Sharko Volodymyr was born on August 21, 1931 in Lviv, in the family of bank clerk Peter Sharko and Eugenia from Spolitakevych family. He studied in the „Ridna Shkola“ school, named after the Prince Leo from 1938, and later in the Academic Gymnasium (from 1942). In 1944, with his parents and sisters, he left Galicia, and through Hungary they found themselves in Austria, where the family was interned in a refugee camp.

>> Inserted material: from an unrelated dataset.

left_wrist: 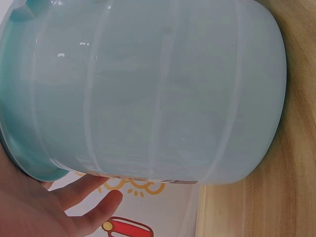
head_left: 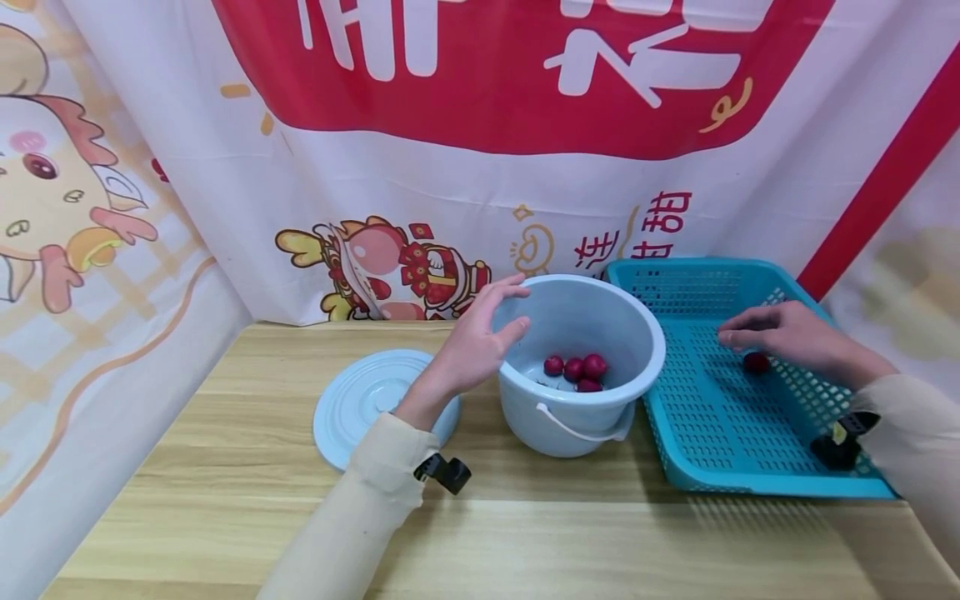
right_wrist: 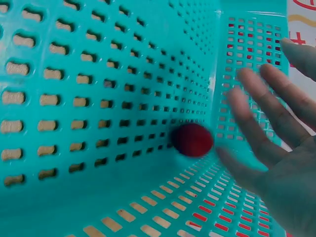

He continued his studies in the Ukrainian Gymnasium in Vienna, but had to go away because of the Soviet offensive. After the war he studied at Karlsfeld and Berchtesgaden, and graduated in 1949. In March 1950 he emigrated with his parents to New York.He graduated from Ohio Northern University (1954) as civil engineer, specialist in designing and building bridges.For 39 years Volodymyr Sharko was working in a large architectural and engineering firm in New York (HNTB Architects Engineers Planners) as a designer and project manager of a large scale. He lived and worked in New York, Rio de Janeiro, Philadelphia, Washington, Jacksonville, Charleston. In Jacksonville, he was responsible for the project and building of the record bridge over the St.Johns River.Author of many technical posts in area of bridge building technology. Volodymyr entered Plast in Lviv during the German occupation (the organization at that time was formally known as „Ukrainian Youth Educational Community“). In Bavaria he belonged to a youth group „Owls“ (from 1945 Karlsfeld, then Berchtesgaden), then he joined to the hut of „Vataha burlakiv“ (from 1949). Member of the Carpathian Ski Club = CLC (from 1942). Active athlete, competed in swimming, tennis, ski and boating. In 1954 he became one of the principal members of CLC recovery in America and has been its member until now.In I979 he married Marilyn Svann. Now he is living in Jacksonville in Florida. He traveled a lot around the world, visited four continents, from 1987 he periodically visits Ukraine.